FMI: Erika Ziller, PhD, erika.ziller@maine.edu
Rural Health Access: Affordability and Barriers to Care
While the Affordable Care Act (ACA) led to pronounced gains in insurance coverage in rural areas, particularly among low-income individuals, rural residents continue to have higher rates of uninsurance than their urban counterparts. Research also suggests that paying for health care remains a substantial rural concern: A recent survey of rural adults identified financial challenges, followed by health and health care issues, as the most pressing problems facing rural families, with many citing affordability as the reason for delaying or foregoing needed care. Although we know that health care affordability remains a concern for many rural residents, it is unclear to what extent factors such as insurance coverage gains or the growing trend of high deductible health plans (HDHPs) have influenced rural experiences of cost-related barriers to care, and whether rural populations continue to experience more such barriers than do urban residents. This quantitative, nationally representative study will address this research gap by comparing rural and urban differences in health care access and affordability.
FMI: Erika Ziller, PhD, erika.ziller@maine.edu
Rural Poverty and Health: A Chartbook
Using the Medical Expenditure Panel Survey (MEPS), The National Health Interview Survey (NHIS), and the National Survey of Drug Use and Health (NSDUH), we will examine relationships between poverty and health for community-dwelling rural and urban residents of all ages.
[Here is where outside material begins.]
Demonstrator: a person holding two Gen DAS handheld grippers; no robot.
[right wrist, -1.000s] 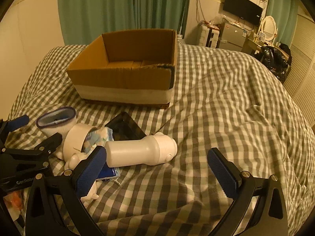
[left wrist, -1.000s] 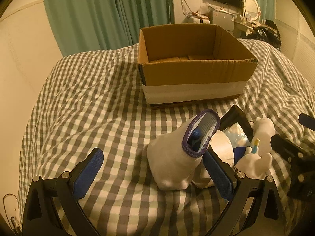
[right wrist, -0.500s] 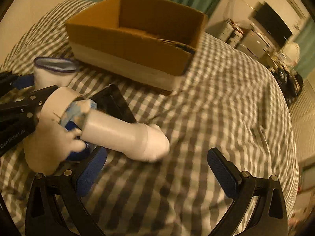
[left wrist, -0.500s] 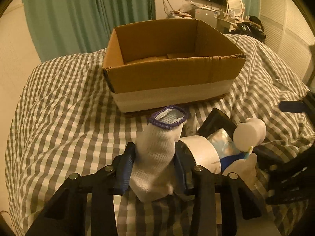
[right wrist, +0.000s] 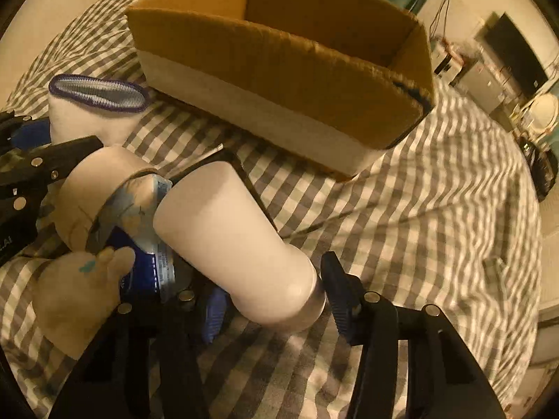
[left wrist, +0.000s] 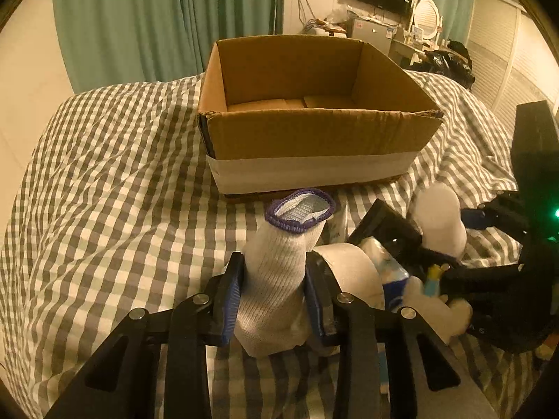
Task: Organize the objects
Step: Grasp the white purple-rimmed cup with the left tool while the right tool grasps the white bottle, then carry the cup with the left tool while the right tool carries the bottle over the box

Analysis of county-level health-related measures using the County Health Rankings will supplement the national survey data. We will produce a chartbook that addresses the following research questions:
- Among rural residents, do individuals who are poor, or near-poor differ from their non-poor counterparts with respect to health status, health care access and use, risk/protective factors, and physical environment?
- Among individuals who are poor or near-poor, are there rural-urban differences on the health-related measures of interest (mentioned above)?
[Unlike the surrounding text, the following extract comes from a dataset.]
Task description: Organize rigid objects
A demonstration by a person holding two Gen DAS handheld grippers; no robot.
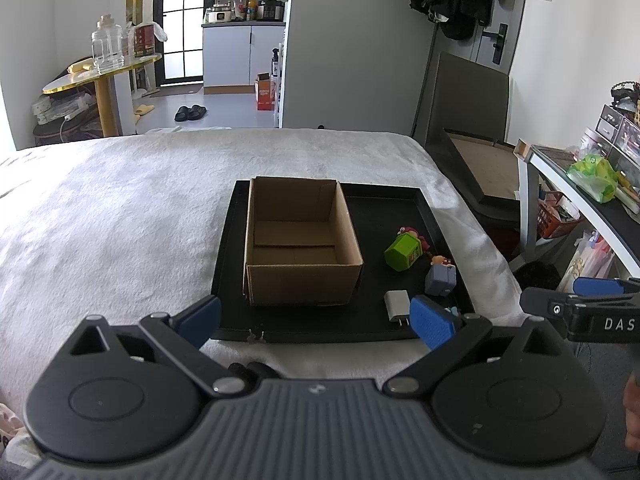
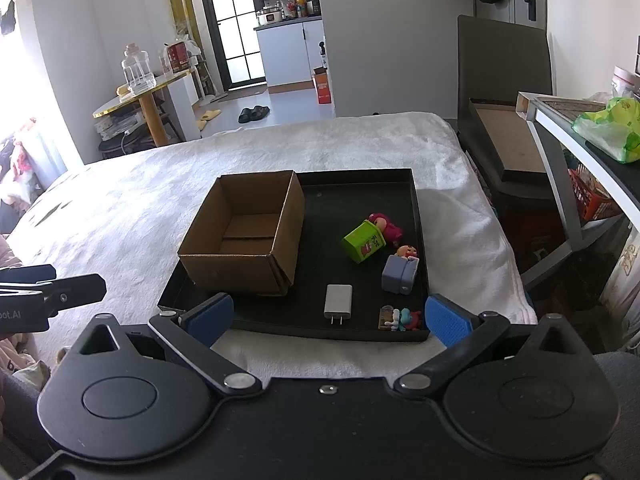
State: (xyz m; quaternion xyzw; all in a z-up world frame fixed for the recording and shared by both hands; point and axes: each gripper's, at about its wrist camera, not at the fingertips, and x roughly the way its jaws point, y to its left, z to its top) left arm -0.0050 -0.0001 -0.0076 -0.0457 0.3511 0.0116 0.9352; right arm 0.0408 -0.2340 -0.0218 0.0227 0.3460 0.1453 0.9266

- Are rural-urban differences on health-related measures greater among individuals who are poor or near-poor than among those who are non-poor?
- What additional factors are associated with rural poverty and health, and do relationships between these factors and poverty differ across rural and urban contexts?
- What are the health-related characteristics of rural counties with high rates of poverty and persistent poverty? How do these counties compare to non-poor rural counties and poor urban counties on health-related metrics?
FMI: Jean Talbot, PhD
Rural-Urban Differences in Out-of-Pocket Prescription Drug Spending
This study will use the Medical Expenditure Panel Survey to examine out-of-pocket spending on prescription medication from 2014-2017. Specifically, we propose to analyze total spending and out-of-pocket spending for rural versus urban residents. We will identify the percentage of prescription drug spending that is paid out-of-pocket by rural and urban residents—across all drugs and within certain drug classes of interest (e.g., medications for diabetes, behavioral health conditions, asthma, and cancer). We will also examine how rural and urban out-of-pocket spending for prescription drugs differ based on health insurance coverage and other socioeconomic variables.
FMI: Erika Ziller, PhD
Socioeconomic Profiles and Market Characteristics Associated with Ambulance Deserts
This project builds on our recent work identifying areas across the country lacking adequate access to ambulance services (i.e., ambulance deserts). Because these areas are newly identified, little is known of the populations living in ambulance deserts or of the market characteristics associated with ambulance deserts. Factors contributing to ambulance deserts include:
- Declining number of rural hospitals and ambulance services
- Lack of integration of ambulance services into the rural healthcare system
- Gaps in the provision of rural ambulance services, increasing the geographic coverage areas for existing ambulance services.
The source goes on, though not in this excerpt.